= Danyell E. Wilson =

U.S. Army Honor Guard (born 1974)

Danyell Elaine Wilson (born July 16, 1974) is a former U.S. Army soldier and former member of the 3rd U.S. Infantry Regiment, best known as "The Old Guard”. She is the first-ever African American female tomb guard for the Tomb of the Unknown Soldier at Arlington National Cemetery.

== Early life and military service ==
Wilson was born on July 16, 1974, in Montgomery, Alabama. In February 1993, Wilson enlisted in the U.S. Army. She served as a military police soldier for the Military Police Company, 3rd U.S. Infantry (The Old Guard). After eight-month training, Wilson became a member of the Honor Guard Company of The Old Guard, one of the U.S. Army’s most prestigious units.

On January 22, 1997, Wilson became the first African American female tomb guard for the Tomb of the Unknown Soldier (Arlington), a historic US monument at Arlington National Cemetery which honors the unidentified remains of three combatants from World War I, World War II and the Korean War.
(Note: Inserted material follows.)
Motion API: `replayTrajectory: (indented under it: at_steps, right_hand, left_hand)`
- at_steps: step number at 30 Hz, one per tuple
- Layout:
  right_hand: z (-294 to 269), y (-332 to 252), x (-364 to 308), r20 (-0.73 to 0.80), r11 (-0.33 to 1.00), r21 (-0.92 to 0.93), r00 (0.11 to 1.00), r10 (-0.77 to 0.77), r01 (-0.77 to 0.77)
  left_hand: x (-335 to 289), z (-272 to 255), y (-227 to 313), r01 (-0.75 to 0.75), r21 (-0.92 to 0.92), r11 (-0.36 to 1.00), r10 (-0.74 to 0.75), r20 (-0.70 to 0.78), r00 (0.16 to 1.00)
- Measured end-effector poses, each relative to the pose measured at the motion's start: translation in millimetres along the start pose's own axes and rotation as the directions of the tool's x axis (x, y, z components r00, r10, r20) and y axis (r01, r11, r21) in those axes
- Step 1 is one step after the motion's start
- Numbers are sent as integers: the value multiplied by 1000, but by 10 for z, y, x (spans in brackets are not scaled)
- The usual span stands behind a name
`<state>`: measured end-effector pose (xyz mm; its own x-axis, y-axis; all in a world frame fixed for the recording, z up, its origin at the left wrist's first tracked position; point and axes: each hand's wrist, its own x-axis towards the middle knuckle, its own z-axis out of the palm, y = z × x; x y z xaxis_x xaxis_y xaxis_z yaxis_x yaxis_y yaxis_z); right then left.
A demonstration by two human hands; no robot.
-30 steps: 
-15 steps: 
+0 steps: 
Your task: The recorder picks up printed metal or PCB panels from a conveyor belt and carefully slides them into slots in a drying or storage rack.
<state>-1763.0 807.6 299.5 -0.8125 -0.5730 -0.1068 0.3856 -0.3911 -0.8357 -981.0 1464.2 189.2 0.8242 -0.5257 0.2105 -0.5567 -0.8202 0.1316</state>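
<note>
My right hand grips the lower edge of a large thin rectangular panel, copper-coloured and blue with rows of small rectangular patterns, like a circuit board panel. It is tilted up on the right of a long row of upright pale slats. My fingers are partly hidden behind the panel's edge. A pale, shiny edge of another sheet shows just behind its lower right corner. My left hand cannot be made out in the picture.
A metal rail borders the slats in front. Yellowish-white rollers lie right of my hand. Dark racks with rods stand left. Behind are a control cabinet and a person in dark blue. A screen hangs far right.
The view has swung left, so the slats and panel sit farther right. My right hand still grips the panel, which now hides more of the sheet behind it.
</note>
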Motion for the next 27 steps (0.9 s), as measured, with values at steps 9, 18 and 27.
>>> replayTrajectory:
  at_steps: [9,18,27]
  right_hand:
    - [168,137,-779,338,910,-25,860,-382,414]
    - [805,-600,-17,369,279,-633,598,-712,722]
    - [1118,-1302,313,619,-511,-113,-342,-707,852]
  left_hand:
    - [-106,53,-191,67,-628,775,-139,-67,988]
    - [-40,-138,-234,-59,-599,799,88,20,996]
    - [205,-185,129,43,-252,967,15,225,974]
At the time, Wilson was the second woman and one of only 400 soldiers to have earned the prestigious Guard, Tomb of the Unknown Soldier Identification Badge since its creation in 1958 (In 1996, Sergeant Heather Lynn Johnsen was the first woman to serve as a Tomb Guard). Prior to 1993, the US Army prohibited women from serving guard duty at the Tomb of the Unknowns.

==Honors==
- In 2018, the US Army Women’s Hall of Fame inducted Wilson as a member of its Hall of Fame as part of a consortium of four Female Sentinels at the Tomb of Unknowns.